Copy every line of the data below exactly as given, except for the pictures.

MATERIAL PROVIDED section start

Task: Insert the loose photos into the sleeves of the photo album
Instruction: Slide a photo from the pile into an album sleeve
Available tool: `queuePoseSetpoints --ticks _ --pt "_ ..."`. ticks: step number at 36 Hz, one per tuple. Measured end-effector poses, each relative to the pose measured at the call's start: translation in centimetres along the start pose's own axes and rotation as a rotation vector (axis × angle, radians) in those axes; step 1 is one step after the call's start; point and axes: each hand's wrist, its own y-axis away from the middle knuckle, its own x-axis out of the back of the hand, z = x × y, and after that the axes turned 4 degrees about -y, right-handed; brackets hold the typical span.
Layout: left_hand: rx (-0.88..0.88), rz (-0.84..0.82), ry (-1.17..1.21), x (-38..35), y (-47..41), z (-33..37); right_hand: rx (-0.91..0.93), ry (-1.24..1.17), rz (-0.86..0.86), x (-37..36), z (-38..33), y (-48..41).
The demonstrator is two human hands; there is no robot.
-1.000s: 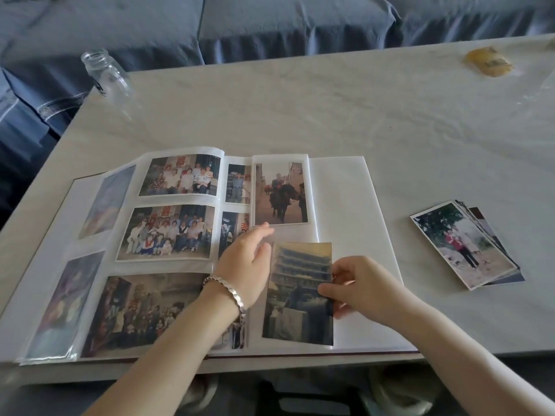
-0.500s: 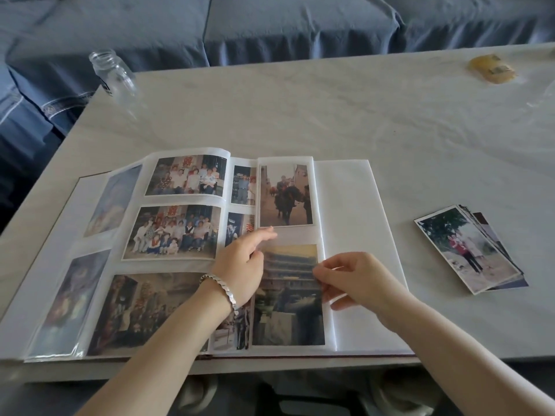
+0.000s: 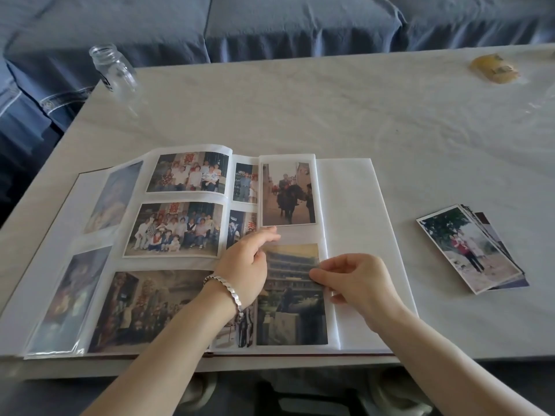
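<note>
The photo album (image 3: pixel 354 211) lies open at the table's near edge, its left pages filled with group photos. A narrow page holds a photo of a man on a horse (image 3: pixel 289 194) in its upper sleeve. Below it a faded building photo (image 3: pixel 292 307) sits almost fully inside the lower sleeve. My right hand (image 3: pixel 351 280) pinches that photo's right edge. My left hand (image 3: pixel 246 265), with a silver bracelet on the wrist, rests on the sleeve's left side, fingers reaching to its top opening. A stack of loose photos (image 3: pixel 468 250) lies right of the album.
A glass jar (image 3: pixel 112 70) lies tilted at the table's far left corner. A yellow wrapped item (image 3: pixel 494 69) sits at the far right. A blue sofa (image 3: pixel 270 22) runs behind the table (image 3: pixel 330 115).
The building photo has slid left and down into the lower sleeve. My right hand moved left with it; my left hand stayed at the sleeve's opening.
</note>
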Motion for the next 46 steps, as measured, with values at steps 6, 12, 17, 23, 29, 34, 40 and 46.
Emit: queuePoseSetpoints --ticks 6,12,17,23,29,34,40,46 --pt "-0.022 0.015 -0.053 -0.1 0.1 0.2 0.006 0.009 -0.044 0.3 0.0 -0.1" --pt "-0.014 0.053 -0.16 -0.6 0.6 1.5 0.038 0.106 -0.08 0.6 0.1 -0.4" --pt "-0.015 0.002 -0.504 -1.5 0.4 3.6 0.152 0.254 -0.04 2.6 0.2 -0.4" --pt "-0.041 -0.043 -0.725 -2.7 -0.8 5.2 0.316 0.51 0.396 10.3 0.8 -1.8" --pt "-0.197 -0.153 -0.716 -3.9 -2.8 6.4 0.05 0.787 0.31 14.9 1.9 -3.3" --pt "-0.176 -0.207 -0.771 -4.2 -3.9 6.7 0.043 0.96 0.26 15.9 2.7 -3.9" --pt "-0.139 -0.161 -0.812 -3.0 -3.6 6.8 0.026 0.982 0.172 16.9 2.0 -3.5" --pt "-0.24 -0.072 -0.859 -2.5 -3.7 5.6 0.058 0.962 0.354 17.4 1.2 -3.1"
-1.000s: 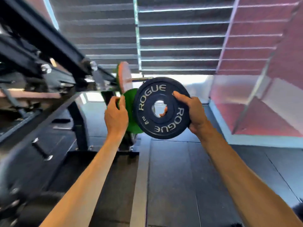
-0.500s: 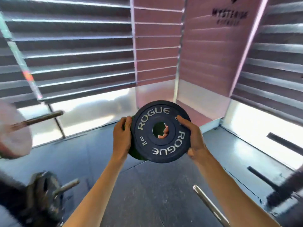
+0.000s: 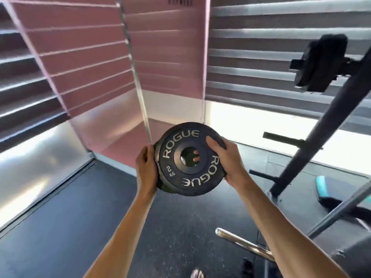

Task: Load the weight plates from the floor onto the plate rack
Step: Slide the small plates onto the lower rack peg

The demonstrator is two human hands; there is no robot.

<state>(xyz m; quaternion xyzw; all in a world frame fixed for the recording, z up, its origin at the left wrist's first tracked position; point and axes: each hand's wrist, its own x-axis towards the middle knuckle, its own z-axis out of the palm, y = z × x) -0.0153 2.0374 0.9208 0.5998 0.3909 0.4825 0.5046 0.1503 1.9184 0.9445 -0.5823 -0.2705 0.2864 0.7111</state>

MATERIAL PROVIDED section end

**TASK ANSWER**
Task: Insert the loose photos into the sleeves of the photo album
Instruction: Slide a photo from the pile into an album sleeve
Available tool: `queuePoseSetpoints --ticks _ --pt "_ ..."`. ticks: step number at 36 Hz, one per tuple. Measured end-effector poses, each relative to the pose measured at the call's start: translation in centimetres along the start pose's own axes and rotation as a rotation vector (axis × angle, radians) in those axes; step 1 is one step after the call's start; point and axes: each hand's wrist, its own y-axis away from the middle knuckle, its own x-axis out of the back of the hand, z = x × y, and after that the axes turned 4 degrees about -y, right-handed; brackets hold the typical span.
Layout: left_hand: rx (-0.88..0.88), rz (-0.84..0.82), ry (-1.17..1.21), x (-38..35), y (-47..41), z (-33..37); right_hand: rx (-0.91..0.93), ry (-1.24..1.17), rz (-0.86..0.86), x (-37..36), z (-38..33), y (-48..41).
The demonstrator is two human hands; there is no robot.
-1.000s: 
-0.500s: 
+0.000s: 
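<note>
The photo album (image 3: pixel 354 211) lies open at the table's near edge, its left pages filled with group photos. A narrow page holds a photo of a man on a horse (image 3: pixel 289 194) in its upper sleeve. Below it a faded building photo (image 3: pixel 292 307) sits almost fully inside the lower sleeve. My right hand (image 3: pixel 351 280) pinches that photo's right edge. My left hand (image 3: pixel 246 265), with a silver bracelet on the wrist, rests on the sleeve's left side, fingers reaching to its top opening. A stack of loose photos (image 3: pixel 468 250) lies right of the album.
A glass jar (image 3: pixel 112 70) lies tilted at the table's far left corner. A yellow wrapped item (image 3: pixel 494 69) sits at the far right. A blue sofa (image 3: pixel 270 22) runs behind the table (image 3: pixel 330 115).
The building photo has slid left and down into the lower sleeve. My right hand moved left with it; my left hand stayed at the sleeve's opening.
</note>
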Motion for the next 46 steps, as measured, with values at steps 6, 12, 17, 23, 29, 34, 40 and 46.
Emit: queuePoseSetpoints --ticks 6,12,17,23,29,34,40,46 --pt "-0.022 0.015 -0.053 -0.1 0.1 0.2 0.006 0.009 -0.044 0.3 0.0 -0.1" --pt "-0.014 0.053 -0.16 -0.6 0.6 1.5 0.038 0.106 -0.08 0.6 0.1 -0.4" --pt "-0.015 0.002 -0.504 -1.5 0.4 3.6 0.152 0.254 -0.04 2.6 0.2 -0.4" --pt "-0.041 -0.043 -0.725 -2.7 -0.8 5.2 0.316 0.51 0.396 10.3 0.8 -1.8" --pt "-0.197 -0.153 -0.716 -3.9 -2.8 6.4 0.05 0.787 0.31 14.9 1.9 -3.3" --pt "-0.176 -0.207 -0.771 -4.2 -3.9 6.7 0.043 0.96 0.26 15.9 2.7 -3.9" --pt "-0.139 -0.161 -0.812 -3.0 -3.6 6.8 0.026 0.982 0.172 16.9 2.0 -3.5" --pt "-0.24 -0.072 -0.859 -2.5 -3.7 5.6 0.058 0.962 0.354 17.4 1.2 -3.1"
-1.000s: 
-0.500s: 
+0.000s: 

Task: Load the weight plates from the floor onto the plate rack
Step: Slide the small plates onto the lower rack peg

The demonstrator is two human hands; there is no robot.

<state>(xyz m; quaternion xyzw; all in a world frame fixed for the recording, z up, its origin at the left wrist's first tracked position; point and axes: each hand's wrist, its own x-axis towards the middle knuckle, its own z-axis out of the palm, y = z × x) -0.0153 2.0374 0.9208 0.5998 0.3909 0.4825 0.5046 0.1503 1.9184 0.9445 -0.5823 -0.2705 0.2864 0.7111</state>

No more work is needed for this exercise.